TASK DESCRIPTION:
Reproduce each line below precisely. Drop the pictures.

DATA BLOCK:

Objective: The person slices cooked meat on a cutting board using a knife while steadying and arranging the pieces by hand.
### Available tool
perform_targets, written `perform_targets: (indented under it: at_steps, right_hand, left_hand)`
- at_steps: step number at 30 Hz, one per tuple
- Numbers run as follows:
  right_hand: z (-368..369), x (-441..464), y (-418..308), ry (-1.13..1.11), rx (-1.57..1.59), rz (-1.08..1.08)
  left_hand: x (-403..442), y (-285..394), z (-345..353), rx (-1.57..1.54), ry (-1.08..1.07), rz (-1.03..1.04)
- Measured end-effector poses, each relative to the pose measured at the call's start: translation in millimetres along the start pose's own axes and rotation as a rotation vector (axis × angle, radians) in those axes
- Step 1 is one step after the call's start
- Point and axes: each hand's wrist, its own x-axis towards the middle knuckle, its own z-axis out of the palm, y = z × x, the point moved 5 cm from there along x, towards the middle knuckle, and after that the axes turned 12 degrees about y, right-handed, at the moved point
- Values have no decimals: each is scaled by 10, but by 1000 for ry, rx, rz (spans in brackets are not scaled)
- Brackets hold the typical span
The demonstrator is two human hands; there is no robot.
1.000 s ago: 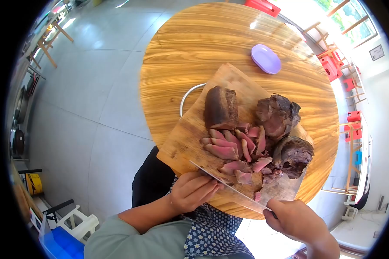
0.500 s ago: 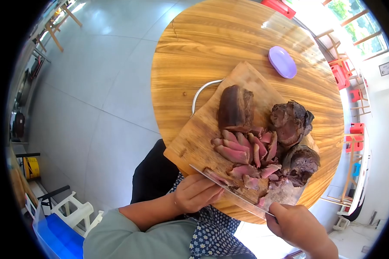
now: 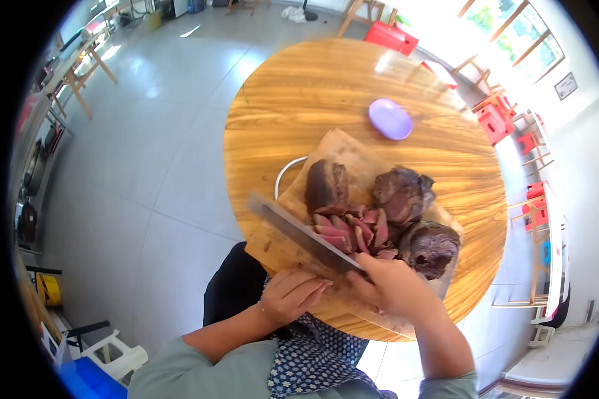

RESPONSE BELOW:
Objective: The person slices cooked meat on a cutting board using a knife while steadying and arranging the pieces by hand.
### Available tool
perform_targets, written `perform_targets: (indented under it: at_steps, right_hand, left_hand)`
- at_steps: step number at 30 Hz, one per tuple
- Numbers run as follows:
  right_hand: z (-368..369), x (-441..464), y (-418..308), ry (-1.13..1.11), rx (-1.57..1.59), rz (-1.08..1.08)
  left_hand: x (-403..442), y (-285..394), z (-345..353), rx (-1.57..1.54), ry (-1.08..1.07), rz (-1.03..1.04)
- Measured end-effector poses, each relative to the pose measured at the call's start: translation in millimetres along the start pose's own axes and rotation as a rotation vector (axis × angle, radians) in those axes
- Step 1 is one step after the call's start
- Point and axes: each hand's wrist, its own x-axis towards the middle knuckle, its own z-axis out of the palm, y = z × x, the point moved 5 cm from there along x, towards the middle knuckle, and after that the axes turned 12 degrees about y, right-handed, at the moved point
- Values have no decimals: each is scaled by 10, but by 1000 for ry, rx, rz (spans in brackets are not scaled)
- Brackets hold the typical span
The demonstrator is two human hands; there is no robot.
1.000 s ago: 
0.500 s ago: 
now: 

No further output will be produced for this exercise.